Requirement
From the line with "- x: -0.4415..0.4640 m" through the line with "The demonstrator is", repeat the entries verbatim, both end lines included, and add nothing.

(Data excerpts)
• • • • • • •

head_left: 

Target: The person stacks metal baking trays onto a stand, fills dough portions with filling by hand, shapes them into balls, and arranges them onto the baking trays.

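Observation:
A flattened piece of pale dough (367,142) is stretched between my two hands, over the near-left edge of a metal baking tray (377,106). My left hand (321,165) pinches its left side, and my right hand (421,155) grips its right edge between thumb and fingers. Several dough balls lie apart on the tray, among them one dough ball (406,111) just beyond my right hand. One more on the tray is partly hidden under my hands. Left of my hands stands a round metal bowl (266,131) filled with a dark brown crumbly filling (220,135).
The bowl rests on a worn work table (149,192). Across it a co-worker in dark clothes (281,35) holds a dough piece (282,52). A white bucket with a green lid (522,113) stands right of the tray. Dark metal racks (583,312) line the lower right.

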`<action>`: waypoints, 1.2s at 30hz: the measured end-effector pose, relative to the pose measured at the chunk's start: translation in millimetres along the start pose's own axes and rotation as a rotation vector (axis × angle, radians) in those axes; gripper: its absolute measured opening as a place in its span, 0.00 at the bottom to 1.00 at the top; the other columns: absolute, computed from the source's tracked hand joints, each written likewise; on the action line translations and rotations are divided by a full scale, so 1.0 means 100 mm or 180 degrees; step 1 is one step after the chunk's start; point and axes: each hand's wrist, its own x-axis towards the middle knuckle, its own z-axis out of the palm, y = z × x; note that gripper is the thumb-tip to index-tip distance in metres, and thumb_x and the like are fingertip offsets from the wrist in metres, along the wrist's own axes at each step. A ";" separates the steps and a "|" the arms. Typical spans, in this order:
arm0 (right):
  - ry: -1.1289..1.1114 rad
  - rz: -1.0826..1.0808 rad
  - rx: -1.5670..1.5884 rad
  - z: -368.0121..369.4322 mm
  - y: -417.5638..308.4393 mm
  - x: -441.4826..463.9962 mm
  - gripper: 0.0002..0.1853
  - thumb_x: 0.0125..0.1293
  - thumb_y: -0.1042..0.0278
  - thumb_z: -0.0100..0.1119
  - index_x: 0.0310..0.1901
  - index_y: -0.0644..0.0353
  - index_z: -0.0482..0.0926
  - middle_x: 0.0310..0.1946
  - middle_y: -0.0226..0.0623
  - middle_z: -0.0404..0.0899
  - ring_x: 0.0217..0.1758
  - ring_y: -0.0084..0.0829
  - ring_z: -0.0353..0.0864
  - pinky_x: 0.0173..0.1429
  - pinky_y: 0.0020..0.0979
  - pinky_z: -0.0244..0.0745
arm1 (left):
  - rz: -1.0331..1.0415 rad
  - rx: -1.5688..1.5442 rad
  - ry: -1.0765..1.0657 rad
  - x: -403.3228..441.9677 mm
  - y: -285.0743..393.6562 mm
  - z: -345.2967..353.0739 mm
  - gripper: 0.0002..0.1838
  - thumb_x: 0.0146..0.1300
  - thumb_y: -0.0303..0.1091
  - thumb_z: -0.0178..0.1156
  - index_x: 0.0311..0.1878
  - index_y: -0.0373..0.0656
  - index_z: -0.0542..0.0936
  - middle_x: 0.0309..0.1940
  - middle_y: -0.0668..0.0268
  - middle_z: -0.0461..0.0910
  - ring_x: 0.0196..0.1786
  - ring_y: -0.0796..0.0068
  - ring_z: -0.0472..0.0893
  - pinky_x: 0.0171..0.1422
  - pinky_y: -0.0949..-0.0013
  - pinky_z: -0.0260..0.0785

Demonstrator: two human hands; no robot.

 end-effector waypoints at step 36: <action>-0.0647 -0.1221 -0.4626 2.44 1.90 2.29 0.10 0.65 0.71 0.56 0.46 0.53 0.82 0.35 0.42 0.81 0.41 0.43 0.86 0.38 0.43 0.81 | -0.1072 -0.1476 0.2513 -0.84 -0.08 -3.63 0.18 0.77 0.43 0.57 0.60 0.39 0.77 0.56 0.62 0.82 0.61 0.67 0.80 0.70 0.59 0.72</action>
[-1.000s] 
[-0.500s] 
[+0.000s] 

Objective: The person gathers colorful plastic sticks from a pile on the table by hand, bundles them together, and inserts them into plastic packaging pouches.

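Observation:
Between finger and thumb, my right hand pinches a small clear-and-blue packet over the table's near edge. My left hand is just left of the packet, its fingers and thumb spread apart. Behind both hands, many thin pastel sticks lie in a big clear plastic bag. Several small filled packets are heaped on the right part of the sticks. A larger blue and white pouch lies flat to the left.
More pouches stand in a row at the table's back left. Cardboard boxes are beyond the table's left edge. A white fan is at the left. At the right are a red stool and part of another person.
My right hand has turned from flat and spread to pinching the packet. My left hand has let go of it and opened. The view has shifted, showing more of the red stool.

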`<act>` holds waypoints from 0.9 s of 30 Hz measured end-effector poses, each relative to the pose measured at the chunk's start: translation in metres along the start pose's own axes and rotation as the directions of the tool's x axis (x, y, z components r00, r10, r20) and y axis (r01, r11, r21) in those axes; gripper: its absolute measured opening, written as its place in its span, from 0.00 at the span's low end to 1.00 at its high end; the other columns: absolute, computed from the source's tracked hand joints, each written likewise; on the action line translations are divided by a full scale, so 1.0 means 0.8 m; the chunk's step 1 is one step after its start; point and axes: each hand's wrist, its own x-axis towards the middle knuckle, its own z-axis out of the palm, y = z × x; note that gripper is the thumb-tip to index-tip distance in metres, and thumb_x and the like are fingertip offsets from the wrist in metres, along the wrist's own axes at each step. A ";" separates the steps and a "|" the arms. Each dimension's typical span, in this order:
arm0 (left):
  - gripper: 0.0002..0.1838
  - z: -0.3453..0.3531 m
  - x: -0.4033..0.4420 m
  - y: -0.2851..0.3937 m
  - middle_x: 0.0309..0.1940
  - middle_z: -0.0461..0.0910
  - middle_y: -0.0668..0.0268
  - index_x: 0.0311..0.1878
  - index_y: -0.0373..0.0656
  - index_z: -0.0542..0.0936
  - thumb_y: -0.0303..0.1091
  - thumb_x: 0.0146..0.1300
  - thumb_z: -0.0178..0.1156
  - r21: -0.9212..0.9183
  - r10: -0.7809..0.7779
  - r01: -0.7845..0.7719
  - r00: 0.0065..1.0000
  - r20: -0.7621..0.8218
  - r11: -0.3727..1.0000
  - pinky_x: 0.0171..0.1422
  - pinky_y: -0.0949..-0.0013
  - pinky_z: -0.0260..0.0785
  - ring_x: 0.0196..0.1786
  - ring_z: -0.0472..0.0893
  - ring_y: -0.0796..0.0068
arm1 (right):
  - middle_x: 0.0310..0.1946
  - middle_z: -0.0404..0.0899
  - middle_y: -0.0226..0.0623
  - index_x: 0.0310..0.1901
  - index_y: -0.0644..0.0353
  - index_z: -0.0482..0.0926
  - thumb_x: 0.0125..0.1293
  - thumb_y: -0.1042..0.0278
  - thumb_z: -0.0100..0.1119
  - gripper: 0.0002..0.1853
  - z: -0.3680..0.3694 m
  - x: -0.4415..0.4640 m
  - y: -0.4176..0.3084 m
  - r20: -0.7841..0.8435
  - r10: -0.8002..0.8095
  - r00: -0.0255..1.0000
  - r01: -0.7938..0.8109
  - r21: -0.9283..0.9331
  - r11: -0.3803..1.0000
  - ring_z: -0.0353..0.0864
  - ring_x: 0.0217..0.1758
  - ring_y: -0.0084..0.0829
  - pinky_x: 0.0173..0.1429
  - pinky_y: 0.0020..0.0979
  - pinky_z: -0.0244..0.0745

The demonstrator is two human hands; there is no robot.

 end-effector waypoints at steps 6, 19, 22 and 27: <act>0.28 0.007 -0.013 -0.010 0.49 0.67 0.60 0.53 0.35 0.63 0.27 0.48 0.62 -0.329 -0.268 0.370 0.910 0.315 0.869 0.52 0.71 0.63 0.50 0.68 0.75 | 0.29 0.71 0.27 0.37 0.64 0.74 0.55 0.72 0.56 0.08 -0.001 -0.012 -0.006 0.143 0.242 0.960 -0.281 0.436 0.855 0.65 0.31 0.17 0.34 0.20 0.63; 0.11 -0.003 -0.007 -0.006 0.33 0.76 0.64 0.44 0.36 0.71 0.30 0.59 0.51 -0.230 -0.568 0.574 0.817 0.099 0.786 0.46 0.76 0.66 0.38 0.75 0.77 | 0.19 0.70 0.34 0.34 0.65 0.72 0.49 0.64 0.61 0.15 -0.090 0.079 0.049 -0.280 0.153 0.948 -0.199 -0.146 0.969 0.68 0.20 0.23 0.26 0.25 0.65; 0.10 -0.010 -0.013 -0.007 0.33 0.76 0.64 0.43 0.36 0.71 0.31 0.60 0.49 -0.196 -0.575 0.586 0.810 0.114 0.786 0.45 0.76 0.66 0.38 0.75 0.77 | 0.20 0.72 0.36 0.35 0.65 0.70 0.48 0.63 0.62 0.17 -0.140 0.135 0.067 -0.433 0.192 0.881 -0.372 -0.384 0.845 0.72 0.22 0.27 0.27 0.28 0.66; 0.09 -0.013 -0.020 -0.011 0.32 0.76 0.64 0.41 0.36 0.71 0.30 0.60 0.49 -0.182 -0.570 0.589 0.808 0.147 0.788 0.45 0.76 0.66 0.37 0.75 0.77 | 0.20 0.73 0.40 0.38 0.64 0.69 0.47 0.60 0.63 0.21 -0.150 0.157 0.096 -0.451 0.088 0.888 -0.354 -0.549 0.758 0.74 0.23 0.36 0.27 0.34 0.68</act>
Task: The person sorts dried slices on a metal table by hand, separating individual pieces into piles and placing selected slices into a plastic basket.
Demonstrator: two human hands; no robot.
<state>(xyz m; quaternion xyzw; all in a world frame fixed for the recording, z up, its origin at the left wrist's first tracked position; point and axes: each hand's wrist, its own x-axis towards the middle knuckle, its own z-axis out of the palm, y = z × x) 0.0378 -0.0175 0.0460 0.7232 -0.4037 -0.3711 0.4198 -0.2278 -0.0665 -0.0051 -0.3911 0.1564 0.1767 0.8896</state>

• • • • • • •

Answer for the task
  - x: -0.4415..0.4640 m
  - y: -0.4176..0.3084 m
  - r20: -0.7841..0.8435
  - r10: -0.8002..0.8095
  - r00: -0.0255..1.0000
  - r01: -0.7938..0.8109
  - r21: -0.9283..0.9331
  - r11: -0.3803..1.0000
  - ring_z: -0.0353..0.0864
  - ring_x: 0.0217..0.1758
  - ring_y: -0.0084..0.0829
  - pinky_x: 0.0173..0.1429
  - pinky_y: 0.0020..0.0979
  - pinky_z: -0.0244..0.0745

The demonstrator is two human hands; there is no robot.

Nothing else belongs in the answer.